2021
« Grand-père, je ne suis pas un bébé »
Mars 2021


Vieillir et rester fidèle

« Grand-père, je ne suis pas un bébé »

Le temps que je passe avec ma petite petite-fille me révèle la beauté du présent et évoque des souvenirs du passé.

Image
a smiling little girl

Illustrations Carolyn Vibbert

Ma petite-fille, Lily, vient d’avoir quatre ans mais je l’appelle toujours par son nom de bébé : « Baby Lils ». Quand je le fais, elle répond : « Grand-père, je ne suis pas un bébé. »

Elle a peut être raison, mais j’espère que non. J’ai décidé que, si je continue à l’appeler Baby Lils, elle ne grandira peut-être pas aussi vite. Je continuerai peut-être à l’appeler Baby Lils, au moins jusqu’à ce qu’elle ait l’âge d’apprendre à conduire.

Bien sûr, je sais que je ne peux pas retenir les jours, les mois et les années qui défilent. J’ai essayé de le faire avec mes propres enfants […] et j’ai échoué. Jacob a dit : « Notre vie a passé […] comme un rêve » (Jacob 7:26). Avant même que je m’en rende compte, le plus jeune de nos fils est parti en mission nous laissant, ma femme et moi, dans une maison pleine de chambres vides et d’échos de l’enfance.

Récemment j’ai entendu le personnage d’un film dire : « L’âge intensifie les sentiments. » Je crois que c’est vrai. Quand on passe les cinquante ans, ou plus, on a déjà éprouvé un grand nombre des joies et des chagrins de la vie. L’amour grandit avec la perte d’un être cher et l’on sait alors que l’expression « vécurent heureux jusqu’à la fin » s’applique à la vie d’après, pas à celle-ci.

Quand je regarde le visage de Lily, je me demande quels déserts elle va traverser, quels fardeaux elle va porter et quelles épines dans sa chair vont la faire souffrir (voir 2 Corinthiens 12:7). Je prie le Seigneur de la protéger, pendant quelques années du moins, de ces leçons de la condition mortelle qui sont vitales pour notre progression spirituelle et émotionnelle. Je prie pour qu’il la fortifie lorsque ces épreuves surviendront comme elle surviennent pour chacun de nous.
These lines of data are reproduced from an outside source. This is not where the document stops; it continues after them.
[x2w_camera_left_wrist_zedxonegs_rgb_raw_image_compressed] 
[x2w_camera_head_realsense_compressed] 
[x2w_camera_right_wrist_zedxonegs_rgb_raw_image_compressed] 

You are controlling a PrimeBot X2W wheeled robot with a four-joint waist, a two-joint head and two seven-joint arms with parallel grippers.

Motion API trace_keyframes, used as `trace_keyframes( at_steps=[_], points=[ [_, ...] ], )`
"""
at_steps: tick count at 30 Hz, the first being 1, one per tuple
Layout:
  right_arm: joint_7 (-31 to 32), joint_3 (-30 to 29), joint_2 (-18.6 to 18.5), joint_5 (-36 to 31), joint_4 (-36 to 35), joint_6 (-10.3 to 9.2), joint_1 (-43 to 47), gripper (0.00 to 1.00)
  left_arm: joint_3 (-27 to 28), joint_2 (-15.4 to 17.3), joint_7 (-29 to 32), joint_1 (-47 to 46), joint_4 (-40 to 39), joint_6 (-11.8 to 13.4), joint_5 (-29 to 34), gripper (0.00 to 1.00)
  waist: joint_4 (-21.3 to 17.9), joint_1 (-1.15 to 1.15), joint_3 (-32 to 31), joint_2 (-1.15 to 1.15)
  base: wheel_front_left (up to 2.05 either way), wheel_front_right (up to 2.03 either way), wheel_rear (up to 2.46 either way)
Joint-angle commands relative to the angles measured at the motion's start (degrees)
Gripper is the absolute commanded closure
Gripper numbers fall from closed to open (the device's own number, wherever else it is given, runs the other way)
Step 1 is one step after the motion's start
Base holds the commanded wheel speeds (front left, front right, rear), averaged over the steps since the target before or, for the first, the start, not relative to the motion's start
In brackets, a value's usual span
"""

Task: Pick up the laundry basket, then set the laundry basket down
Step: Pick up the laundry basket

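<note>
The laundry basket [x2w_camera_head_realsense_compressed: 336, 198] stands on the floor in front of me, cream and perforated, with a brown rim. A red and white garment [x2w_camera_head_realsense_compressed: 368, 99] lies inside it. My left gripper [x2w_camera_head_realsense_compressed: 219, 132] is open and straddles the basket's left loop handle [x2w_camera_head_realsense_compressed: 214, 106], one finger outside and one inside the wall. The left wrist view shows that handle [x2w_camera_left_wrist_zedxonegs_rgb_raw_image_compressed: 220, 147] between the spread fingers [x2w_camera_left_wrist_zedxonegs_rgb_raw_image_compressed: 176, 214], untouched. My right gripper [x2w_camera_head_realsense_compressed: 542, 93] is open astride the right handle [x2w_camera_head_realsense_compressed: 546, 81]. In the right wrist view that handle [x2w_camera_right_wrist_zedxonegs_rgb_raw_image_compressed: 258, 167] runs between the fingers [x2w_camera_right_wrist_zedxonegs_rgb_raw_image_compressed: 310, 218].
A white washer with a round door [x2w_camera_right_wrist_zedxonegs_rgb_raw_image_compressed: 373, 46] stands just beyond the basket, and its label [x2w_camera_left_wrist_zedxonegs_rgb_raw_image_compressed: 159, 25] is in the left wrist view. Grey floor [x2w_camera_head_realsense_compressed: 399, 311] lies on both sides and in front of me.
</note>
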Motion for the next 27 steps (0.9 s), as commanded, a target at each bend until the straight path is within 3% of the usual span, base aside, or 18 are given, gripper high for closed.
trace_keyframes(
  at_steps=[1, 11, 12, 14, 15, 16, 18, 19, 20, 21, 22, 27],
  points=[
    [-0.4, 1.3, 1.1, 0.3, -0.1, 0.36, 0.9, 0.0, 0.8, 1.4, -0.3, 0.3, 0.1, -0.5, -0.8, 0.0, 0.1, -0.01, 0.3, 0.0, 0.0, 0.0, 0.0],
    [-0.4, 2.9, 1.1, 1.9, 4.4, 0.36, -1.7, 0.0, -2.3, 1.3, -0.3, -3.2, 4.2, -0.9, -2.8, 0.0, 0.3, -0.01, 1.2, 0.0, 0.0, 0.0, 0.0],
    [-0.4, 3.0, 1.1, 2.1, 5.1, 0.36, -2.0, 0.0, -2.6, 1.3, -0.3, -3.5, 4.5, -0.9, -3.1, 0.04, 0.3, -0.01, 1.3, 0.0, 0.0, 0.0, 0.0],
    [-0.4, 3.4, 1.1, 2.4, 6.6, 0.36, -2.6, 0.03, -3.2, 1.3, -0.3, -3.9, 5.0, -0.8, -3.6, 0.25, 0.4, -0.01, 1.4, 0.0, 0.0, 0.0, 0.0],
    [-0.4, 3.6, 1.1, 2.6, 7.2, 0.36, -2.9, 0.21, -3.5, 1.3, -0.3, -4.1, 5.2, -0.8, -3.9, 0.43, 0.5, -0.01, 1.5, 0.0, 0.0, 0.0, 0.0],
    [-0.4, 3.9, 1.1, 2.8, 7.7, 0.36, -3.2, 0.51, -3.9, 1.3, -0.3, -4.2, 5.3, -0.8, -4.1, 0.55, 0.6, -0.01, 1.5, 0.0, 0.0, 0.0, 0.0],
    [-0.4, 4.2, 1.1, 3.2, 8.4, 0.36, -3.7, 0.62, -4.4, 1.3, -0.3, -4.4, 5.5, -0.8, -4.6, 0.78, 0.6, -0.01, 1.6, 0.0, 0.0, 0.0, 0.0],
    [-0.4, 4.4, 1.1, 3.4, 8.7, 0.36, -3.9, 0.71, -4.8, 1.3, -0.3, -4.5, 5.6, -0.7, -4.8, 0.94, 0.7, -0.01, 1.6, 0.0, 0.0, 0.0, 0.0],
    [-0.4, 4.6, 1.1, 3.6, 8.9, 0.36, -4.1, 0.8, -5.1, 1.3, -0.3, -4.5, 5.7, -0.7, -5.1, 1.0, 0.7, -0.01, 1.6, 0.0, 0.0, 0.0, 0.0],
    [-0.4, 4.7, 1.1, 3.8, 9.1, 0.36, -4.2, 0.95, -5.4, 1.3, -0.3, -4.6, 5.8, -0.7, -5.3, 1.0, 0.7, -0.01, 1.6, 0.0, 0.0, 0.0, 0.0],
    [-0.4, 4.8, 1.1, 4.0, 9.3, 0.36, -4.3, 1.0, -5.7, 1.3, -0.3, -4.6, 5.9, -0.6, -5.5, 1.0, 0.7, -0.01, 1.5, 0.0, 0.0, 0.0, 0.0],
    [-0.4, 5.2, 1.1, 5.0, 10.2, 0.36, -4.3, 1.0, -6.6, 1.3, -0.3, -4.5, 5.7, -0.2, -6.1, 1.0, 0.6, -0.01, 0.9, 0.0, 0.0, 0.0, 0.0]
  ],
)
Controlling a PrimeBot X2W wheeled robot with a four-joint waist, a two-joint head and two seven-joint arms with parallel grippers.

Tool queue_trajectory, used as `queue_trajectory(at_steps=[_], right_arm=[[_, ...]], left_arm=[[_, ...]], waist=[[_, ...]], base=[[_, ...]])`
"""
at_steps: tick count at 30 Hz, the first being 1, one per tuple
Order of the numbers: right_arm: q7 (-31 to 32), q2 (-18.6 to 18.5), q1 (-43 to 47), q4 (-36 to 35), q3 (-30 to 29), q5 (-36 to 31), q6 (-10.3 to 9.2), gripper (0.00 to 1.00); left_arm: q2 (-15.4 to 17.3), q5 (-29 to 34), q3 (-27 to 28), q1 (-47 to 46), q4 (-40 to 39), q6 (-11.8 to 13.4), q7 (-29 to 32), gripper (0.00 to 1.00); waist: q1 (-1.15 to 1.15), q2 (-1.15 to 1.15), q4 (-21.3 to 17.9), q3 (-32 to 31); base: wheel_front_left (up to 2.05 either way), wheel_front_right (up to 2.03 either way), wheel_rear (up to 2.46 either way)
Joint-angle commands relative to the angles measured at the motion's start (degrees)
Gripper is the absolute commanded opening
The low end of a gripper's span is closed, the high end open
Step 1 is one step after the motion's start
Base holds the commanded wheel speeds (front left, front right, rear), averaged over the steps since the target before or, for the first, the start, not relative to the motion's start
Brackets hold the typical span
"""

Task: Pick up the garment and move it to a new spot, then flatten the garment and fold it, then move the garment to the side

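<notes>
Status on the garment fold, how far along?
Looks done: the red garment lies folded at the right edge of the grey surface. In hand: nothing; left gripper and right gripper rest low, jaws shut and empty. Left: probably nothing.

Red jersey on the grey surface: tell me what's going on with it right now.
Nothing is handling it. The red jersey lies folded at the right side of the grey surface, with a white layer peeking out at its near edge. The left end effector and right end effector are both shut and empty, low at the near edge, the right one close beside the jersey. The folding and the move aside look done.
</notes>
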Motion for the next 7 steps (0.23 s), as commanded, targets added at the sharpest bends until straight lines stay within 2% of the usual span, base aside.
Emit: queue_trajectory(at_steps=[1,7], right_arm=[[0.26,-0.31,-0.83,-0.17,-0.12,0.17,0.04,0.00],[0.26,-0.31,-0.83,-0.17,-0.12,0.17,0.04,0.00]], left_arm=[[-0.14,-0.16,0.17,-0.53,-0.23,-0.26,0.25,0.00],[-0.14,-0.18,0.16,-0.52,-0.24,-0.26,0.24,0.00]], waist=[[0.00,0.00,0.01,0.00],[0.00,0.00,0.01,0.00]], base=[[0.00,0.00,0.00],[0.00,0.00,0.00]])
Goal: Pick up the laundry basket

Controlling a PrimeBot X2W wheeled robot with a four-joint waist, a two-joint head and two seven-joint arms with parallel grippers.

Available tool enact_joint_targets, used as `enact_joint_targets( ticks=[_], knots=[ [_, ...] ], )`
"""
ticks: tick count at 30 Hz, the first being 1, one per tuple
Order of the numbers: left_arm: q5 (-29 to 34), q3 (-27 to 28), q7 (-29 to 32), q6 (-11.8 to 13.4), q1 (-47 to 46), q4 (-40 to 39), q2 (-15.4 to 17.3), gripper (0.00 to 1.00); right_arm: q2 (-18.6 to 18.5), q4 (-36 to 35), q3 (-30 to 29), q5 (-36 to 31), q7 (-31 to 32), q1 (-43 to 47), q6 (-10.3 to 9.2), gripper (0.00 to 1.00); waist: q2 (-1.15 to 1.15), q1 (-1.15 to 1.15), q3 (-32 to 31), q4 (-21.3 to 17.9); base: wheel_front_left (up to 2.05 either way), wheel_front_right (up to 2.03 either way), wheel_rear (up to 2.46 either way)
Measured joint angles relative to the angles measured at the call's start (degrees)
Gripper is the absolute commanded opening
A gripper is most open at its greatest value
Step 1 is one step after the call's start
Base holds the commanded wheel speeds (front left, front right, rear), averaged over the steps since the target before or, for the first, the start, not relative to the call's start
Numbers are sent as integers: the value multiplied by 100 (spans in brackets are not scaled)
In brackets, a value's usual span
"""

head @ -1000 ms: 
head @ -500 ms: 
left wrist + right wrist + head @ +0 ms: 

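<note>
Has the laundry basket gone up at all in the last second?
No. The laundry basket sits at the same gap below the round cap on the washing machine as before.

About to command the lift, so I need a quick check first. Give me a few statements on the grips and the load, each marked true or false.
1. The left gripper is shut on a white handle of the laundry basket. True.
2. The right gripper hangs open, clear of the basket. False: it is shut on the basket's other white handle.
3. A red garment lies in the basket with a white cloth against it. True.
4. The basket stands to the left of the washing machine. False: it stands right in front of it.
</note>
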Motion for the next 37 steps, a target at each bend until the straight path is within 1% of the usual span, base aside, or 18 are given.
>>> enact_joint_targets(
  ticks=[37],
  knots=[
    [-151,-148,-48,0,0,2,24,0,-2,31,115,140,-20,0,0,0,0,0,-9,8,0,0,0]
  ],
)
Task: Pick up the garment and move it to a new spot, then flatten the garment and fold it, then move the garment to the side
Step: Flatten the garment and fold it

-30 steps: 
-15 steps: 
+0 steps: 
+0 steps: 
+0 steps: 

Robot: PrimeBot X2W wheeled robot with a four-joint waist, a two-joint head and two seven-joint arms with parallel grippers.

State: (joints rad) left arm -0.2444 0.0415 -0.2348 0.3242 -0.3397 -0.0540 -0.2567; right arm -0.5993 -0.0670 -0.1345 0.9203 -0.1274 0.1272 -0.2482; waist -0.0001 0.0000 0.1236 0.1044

Cependant, pour l’instant, j’écarte ces pensées. J’essaie de ne pas trop penser à l’avenir. Je ne veux pas manquer la beauté du présent.

« Attrape-moi, grand-père », dit Lily alors qu’elle part en courant.

Je lui cours après d’une pièce à l’autre. Son doux rire est une musique et son visage radieux est un rayon de soleil. L’espace d’un instant, vingt-cinq ans ont disparu. Je suis maintenant dans le passé, avec la mère de Lily, ma fille. Elle a de nouveau quatre ans. Et, comme Lily, elle rit avec légèreté tandis que je lui cours après dans la maison.

Puis il me vient un autre souvenir. On est en 1974 et mes frères et moi rendons visite à notre arrière-grand-père, Curtil Ellsworth. C’est la dernière fois que je le verrai dans cette vie. Il mourra peu de temps après, âgé de quatre-vingt-dix ans, pendant ma mission au Guatemala.

De ce moment du passé, je me demande : « Que pense grand-père Ellsworth en nous regardant, nous, sa postérité ? Se rappelle-t-il quand ses propres enfants étaient petits ? S’inquiète-t-il pour notre avenir ? Est-ce que nous sommes un rappel pour lui que la vie passe rapidement ? »

Je me souviens que, quand nous nous sommes dit au revoir il y a bien longtemps, grand-père Ellsworth pleurait. Pendant des dizaines d’années, je me suis demandé pourquoi. Maintenant, je crois que je le sais.